Required action:
Go through the data below and copy each line that includes "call".

Available data:
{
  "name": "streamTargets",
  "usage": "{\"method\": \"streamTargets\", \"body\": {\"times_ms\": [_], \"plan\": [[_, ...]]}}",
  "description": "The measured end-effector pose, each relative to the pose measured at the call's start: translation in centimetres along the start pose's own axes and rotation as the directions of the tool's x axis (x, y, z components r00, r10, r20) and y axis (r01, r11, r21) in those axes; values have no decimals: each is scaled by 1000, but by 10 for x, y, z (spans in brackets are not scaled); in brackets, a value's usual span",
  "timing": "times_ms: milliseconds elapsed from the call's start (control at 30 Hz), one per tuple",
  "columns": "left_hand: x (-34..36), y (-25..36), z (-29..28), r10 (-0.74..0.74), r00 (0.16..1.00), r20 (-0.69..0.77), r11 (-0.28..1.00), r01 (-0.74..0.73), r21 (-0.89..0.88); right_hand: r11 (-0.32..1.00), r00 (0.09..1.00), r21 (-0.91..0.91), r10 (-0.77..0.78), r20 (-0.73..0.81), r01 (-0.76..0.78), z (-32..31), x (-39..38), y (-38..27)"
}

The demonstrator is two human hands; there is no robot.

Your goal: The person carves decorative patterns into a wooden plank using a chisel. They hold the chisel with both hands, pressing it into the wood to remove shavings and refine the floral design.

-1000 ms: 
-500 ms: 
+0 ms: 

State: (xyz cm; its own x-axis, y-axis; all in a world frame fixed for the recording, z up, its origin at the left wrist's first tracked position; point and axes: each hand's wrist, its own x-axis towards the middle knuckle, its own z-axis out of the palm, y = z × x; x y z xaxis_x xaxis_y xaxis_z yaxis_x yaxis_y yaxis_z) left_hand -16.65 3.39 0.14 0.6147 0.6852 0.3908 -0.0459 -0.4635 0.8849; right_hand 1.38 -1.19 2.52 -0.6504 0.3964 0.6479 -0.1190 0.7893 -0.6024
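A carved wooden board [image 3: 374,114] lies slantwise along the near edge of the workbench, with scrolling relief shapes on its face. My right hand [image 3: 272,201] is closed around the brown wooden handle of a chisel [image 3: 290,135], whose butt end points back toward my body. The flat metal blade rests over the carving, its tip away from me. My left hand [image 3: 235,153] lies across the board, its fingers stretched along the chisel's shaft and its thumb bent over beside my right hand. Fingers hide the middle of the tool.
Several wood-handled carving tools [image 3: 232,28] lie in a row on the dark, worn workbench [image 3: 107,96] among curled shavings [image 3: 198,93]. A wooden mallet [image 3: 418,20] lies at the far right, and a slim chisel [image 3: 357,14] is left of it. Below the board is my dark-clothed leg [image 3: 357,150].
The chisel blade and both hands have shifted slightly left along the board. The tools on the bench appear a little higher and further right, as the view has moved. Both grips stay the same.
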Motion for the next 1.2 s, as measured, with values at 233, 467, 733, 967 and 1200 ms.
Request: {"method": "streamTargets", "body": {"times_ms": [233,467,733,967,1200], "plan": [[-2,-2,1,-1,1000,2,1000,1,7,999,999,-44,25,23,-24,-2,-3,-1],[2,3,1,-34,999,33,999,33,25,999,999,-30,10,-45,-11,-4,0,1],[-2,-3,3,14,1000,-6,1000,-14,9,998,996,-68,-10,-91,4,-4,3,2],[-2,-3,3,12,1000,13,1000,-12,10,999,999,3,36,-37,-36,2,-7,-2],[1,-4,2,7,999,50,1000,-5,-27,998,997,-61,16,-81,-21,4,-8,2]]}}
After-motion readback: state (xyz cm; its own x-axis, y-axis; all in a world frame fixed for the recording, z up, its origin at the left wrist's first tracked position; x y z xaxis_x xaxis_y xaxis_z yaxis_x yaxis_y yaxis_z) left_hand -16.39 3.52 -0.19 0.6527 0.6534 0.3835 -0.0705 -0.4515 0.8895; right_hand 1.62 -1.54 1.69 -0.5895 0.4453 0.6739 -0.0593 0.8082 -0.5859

Task response:
  "description": "The measured end-effector pose, each relative to the pose measured at the call's start: translation in centimetres along the start pose's own axes and rotation as the directions of the tool's x axis (x, y, z components r00, r10, r20) and y axis (r01, r11, r21) in those axes; values have no decimals: each is scaled by 1000, but by 10 for x, y, z (spans in brackets are not scaled); in brackets, a value's usual span",
  "timing": "times_ms: milliseconds elapsed from the call's start (control at 30 Hz), one per tuple",

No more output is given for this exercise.